BARDONECCHIA – A sfogliare i vecchi giornali degli anni ’80 e ’90 emerge come un gigante la figura di Alessandro Gibello, per la sua visione sovraterritoriale, convintamente europeista ma in senso transfrontaliero, per il superamento dei confini e un’idea della Maurienne, del Briançonnais come un continuum alpino della Alta Valle Susa. Ad esempio promosse l’idea di un polo ospedaliero unico italo-francese con focus a Briançon. Sua la spinta per il gemellaggio fra Bardonecchia e Modane, fortemente voluto a fine anni ’70 con il collega Jean Gauthier.

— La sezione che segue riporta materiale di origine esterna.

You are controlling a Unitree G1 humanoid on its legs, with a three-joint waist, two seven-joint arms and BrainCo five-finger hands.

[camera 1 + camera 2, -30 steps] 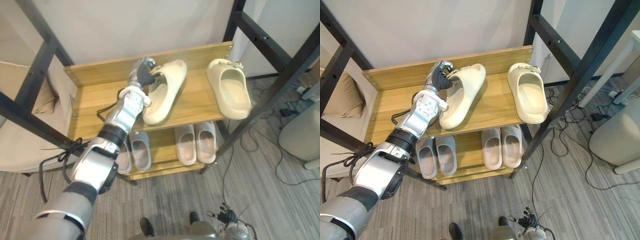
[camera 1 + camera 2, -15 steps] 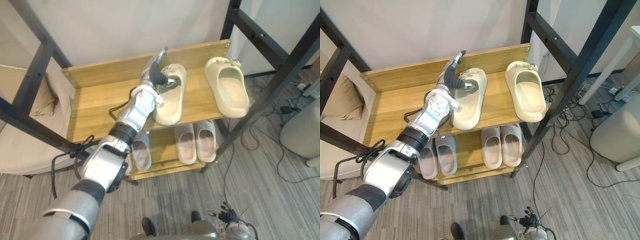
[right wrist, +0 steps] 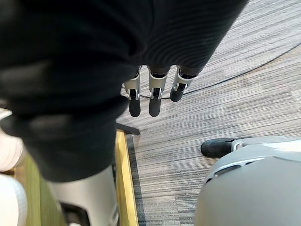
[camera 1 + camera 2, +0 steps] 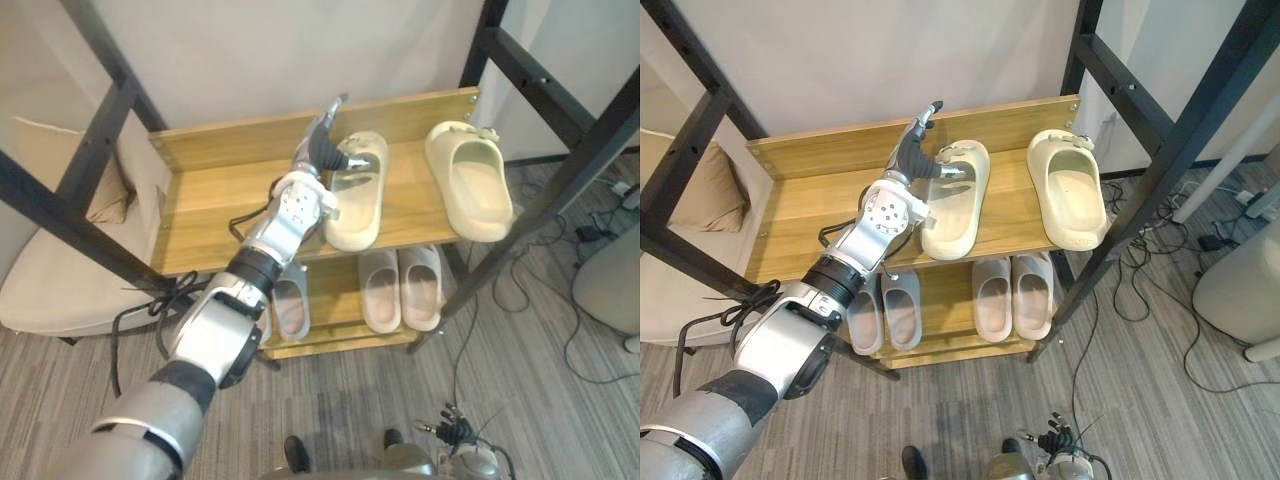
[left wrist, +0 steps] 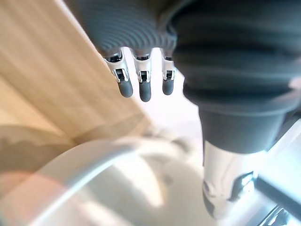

“Nacque come matrimonio di reciproco interesse – raccontava Gibello –  all’epoca almeno 120 residenti a Bardonecchia lavoravano a Modane, e loro volevano aprirsi alla clientela torinese sulle loro piste. Ma fu il periodo in cui superammo finalmente le diffidenze postbelliche, e ci aprimmo ad una reciproca collaborazione su molti fronti, legati da una comune identità alpina. Attivammo persino una linea telefonica diretta dedicata, una specie di telefono rosso, per le reciproche emergenze: dagli incendi alle frane, ecc. Poi iniziò più tardi la prima tornata di progetti transfrontalieri finanziata dall’Unione Europea….”

Il Sindaco di oggi, Francesco Avato, con un gesto di grande rispetto per il galantuomo che fu, sopportando le manette e accuse gravissime poi tutte archiviate con assoluzione definitiva, gli ha aperto per l’ultima volta le porte del Comune per allestirvi la camera ardente,  presso la Sala Consiliare del Municipio. Oggi Gibello sarà per l’ultima volta i comune dalle 15.00 di oggi, che alle 20. Il rosario sarà invece celebrato presso la Chiesa Parrocchiale di Sant’Ippolito alle ore 18,30. I funerali avranno luogo domani mattina, mercoledì 25, con inizio alle ore 10,30.